Only if applied to unwilling draftees with principled objections either to military service in general or to the cause for which they were asked to fight. In those circumstances it certainly would be hazing.
The point of my definition is that if discomfort is intended simply to “tip the scales” for a wavering person or to shake the person up a bit, in combination with other approaches, it’s not torture. If, however, it is intended to override a person’s fixed determination in ways that no more humane approach could do, then it’s torture,
because it is intrinsically dehumanizing and treats the person as a means. You fixed on the word “discomfort” and seem to have ignored my qualifications, as if I had said that all discomfort was torture.
The contrasting treatment cited would seem to include sleep deprivation, since it definitely confuses and disorients. But it’s also uncomfortable. Is sleep deprivation torture or not?
I think it depends on the intensity. Mild sleep deprivation is not torture. For instance, I’m mildly sleep deprived right now (I have a newborn daughter who will be two weeks old tomorrow). But not to the point that I’d betray my friends and my basic convictions in order to get some sleep–just to the point that I might not be functioning quite at top condition. I’m not advocating for sleep deprivation, simply admitting that mild sleep deprivation doesn’t meet my criteria. Extreme sleep deprivation, however, would do so.

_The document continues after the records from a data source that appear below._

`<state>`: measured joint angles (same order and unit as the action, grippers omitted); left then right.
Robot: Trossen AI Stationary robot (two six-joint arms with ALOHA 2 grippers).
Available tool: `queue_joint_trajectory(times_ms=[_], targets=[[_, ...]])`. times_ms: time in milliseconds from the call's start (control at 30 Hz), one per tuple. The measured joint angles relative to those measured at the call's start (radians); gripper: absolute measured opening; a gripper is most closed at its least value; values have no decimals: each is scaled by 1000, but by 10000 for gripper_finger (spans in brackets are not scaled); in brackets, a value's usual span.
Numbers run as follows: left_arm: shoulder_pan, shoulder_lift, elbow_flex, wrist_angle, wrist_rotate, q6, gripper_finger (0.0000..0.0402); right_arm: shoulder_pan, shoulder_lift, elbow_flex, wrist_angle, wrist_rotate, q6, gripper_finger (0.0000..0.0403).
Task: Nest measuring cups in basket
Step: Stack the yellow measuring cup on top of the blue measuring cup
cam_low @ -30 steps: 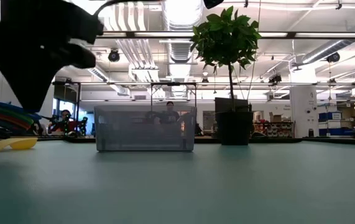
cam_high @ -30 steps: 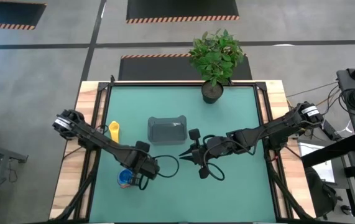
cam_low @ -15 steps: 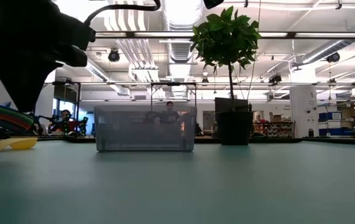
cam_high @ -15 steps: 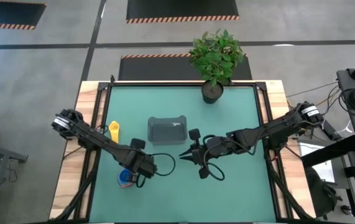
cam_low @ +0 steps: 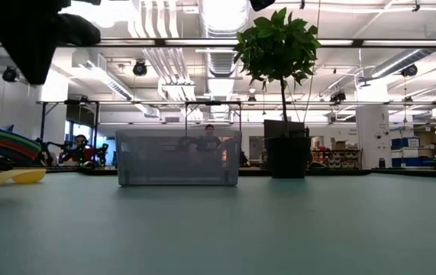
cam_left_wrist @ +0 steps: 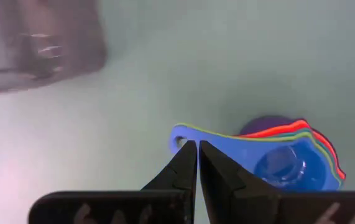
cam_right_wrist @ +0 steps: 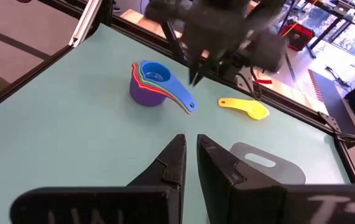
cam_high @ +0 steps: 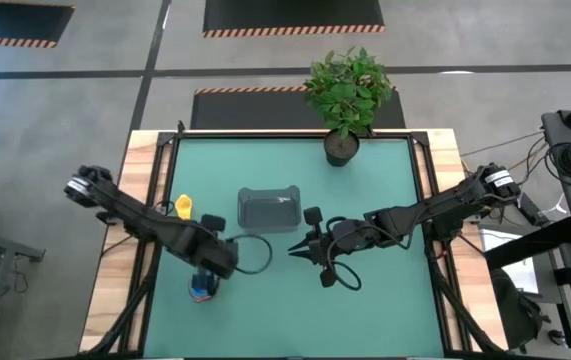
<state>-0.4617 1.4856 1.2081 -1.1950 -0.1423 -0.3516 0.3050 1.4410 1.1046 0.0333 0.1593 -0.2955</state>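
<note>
A nested stack of measuring cups (cam_left_wrist: 283, 162), blue on top over green, red and orange rims and a purple base, stands on its base on the green mat (cam_high: 202, 290) (cam_right_wrist: 149, 81). Its handles point toward the basket side. A single yellow cup (cam_high: 183, 210) (cam_right_wrist: 245, 107) lies apart on the mat. The dark grey basket (cam_high: 268, 208) (cam_low: 178, 156) sits at mid-table. My left gripper (cam_left_wrist: 198, 146) (cam_right_wrist: 197, 78) hovers shut above the end of the blue handle, clear of it. My right gripper (cam_right_wrist: 189, 140) (cam_high: 295, 250) is shut and waits right of the basket.
A potted plant in a black pot (cam_high: 341, 148) (cam_low: 285, 149) stands at the far edge, right of the basket. Black cables loop beside both wrists. Bare mat lies between the stack and the basket and along the near edge.
My left gripper has risen well above the table and drifted slightly toward the far-left, away from the cup stack. The stack has stayed where it stood on the mat. The right arm has kept still.
</note>
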Motion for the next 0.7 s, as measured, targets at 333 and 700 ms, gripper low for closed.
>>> queue_joint_trajectory(times_ms=[333, 700], targets=[[137, -246, -165, -14, -179, -424, 0, 0, 0, 0, 1, 0, -3, 26], [502, -277, -409, -23, -235, -445, 0, 0, 0, 0, -1, 0, -18, 26]])
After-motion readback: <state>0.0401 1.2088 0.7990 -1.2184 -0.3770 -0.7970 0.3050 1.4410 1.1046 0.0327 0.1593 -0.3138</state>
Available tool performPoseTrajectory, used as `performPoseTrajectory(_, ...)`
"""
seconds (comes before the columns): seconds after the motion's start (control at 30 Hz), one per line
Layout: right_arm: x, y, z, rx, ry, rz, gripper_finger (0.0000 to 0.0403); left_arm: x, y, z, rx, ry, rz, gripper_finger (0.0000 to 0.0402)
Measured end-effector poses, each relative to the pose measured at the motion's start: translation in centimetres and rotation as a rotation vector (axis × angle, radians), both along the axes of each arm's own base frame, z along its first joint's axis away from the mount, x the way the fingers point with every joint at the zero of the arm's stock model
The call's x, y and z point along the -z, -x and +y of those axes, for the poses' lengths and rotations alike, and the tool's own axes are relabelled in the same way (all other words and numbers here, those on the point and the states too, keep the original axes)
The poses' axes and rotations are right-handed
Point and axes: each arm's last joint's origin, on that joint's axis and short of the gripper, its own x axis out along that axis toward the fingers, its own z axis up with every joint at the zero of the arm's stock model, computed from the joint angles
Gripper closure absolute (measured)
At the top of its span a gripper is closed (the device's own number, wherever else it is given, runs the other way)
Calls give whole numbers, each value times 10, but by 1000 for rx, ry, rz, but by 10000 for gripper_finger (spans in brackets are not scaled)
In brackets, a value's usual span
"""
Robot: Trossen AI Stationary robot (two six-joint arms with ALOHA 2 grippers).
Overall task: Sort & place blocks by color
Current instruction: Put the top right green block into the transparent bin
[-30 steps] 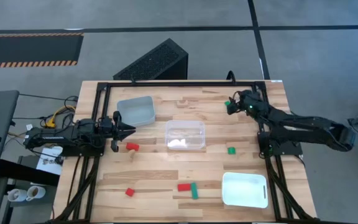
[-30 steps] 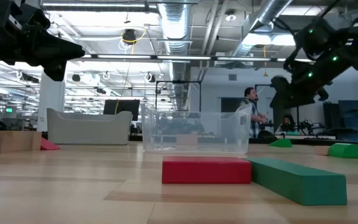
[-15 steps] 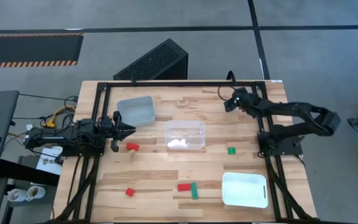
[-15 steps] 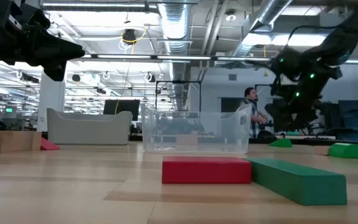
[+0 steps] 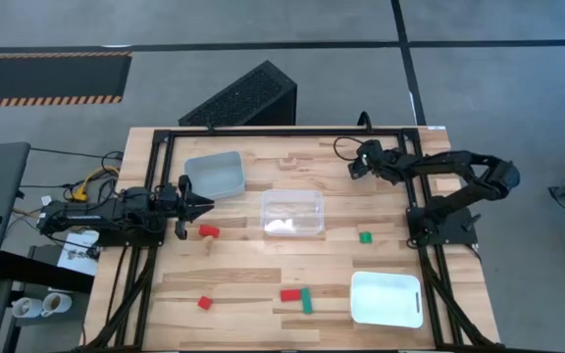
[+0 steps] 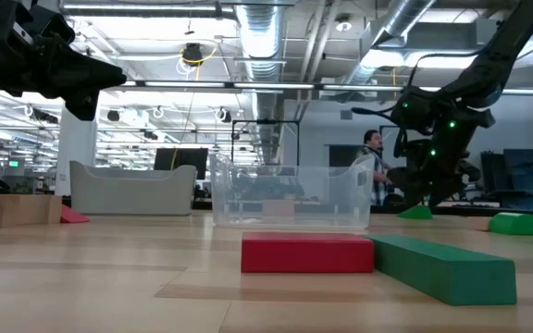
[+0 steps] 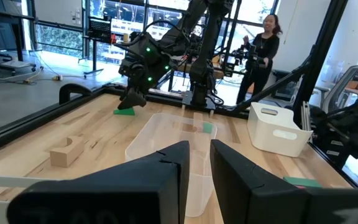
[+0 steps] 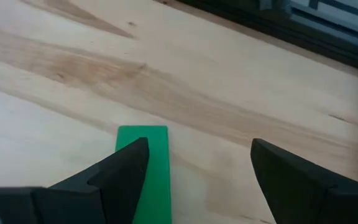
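My right gripper [image 5: 357, 166] is open, low over the table's far right part. A small green block [image 8: 148, 155] lies flat on the wood below it, close to one finger [image 8: 120, 171] and well apart from the other. The block also shows in the low view [image 6: 418, 213] and the left wrist view [image 7: 125, 112]. My left gripper [image 5: 207, 204] waits at the left, empty, with only a narrow gap between its fingers [image 7: 199, 163]. Red blocks [image 5: 209, 232] [image 5: 204, 302] [image 5: 290, 294], green blocks [image 5: 307, 300] [image 5: 365, 236] and a pale wood block [image 5: 287, 162] lie on the table.
A grey tray [image 5: 214, 175] stands far left, a clear tray [image 5: 292, 212] in the middle with something pale inside, and a white tray [image 5: 386, 298] near right. A black frame [image 5: 292, 132] runs round the table. A person [image 7: 263, 46] stands in the room beyond.
My right gripper has come down toward the green block and shifted a little toward the table's left, its arm stretching out along the far edge.
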Motion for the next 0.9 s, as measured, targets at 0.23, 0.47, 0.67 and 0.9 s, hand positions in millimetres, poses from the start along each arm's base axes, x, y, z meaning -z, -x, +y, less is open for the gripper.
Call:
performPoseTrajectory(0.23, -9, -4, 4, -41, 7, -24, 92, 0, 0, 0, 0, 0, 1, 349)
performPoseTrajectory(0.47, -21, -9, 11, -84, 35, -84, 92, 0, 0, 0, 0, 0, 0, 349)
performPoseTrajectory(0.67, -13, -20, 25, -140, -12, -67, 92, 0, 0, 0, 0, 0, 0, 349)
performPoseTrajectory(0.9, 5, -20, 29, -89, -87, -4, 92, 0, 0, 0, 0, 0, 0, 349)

Here’s another way of looking at the criteria. If the treatment was applied to someone on “our” side–say to a Christian to get them to deny the faith–would we consider them morally responsible for their choice, or would we say, “Well, you probably weren’t fully responsible for your actions”? If the latter, then it’s torture.
And isn’t the following circular?
“But if it’s effective, it’s effective because it is so cruel that it can break down the resistance of a stubborn, committed person. Therefore it is evil.”
Isn’t the conclusion included in the premise?
I’m not trying to be a smart aleck here. I’m really not.
You’re not being a smart aleck–just mistaking the nature of the statement (my fault for casting it in a syllogistic form). It’s not an argument for the basic moral definition of torture I’ve proposed. It’s an application of that definition. If it is true that overriding a person’s will in the way I’ve defined it is intrinsically evil, then any infliction of discomfort that can only be justified by its high level of effectiveness against a stubborn, determined, tough prisoner is intrinsically evil. Forms of interrogation that are not torture, on the other hand, don’t need to be very effective to be justified. They are used in combination with other approaches in order to “nudge” folks into doing what you are trying to persuade them to do.